- Aim of the exercise -
Your answer is the lines below, exactly, from the one that contains "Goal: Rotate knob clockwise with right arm" through the one that contains "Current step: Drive", both included.

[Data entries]
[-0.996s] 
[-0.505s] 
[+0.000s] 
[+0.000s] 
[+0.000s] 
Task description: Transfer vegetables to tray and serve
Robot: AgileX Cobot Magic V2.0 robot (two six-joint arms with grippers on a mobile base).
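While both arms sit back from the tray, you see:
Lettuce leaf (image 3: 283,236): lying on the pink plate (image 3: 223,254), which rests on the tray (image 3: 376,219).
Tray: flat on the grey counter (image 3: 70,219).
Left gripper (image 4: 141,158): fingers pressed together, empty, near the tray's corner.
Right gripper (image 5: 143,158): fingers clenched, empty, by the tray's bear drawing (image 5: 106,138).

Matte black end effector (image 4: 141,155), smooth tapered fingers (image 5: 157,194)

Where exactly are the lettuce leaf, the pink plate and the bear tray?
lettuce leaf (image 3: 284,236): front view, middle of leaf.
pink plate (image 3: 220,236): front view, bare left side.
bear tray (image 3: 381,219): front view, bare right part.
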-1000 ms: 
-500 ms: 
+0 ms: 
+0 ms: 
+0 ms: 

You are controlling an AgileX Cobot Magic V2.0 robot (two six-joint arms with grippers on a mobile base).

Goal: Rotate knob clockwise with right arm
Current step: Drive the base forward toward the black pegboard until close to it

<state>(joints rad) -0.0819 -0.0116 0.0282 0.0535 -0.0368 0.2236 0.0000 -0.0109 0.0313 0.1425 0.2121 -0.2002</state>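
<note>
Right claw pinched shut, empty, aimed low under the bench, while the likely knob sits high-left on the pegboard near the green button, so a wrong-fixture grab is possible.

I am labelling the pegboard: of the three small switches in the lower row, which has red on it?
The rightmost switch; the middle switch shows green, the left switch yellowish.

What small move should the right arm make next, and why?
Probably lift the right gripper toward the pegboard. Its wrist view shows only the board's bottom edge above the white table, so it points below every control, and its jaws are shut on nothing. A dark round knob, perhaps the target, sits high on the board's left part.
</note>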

- Response area -
Goal: Rotate knob clockwise with right arm
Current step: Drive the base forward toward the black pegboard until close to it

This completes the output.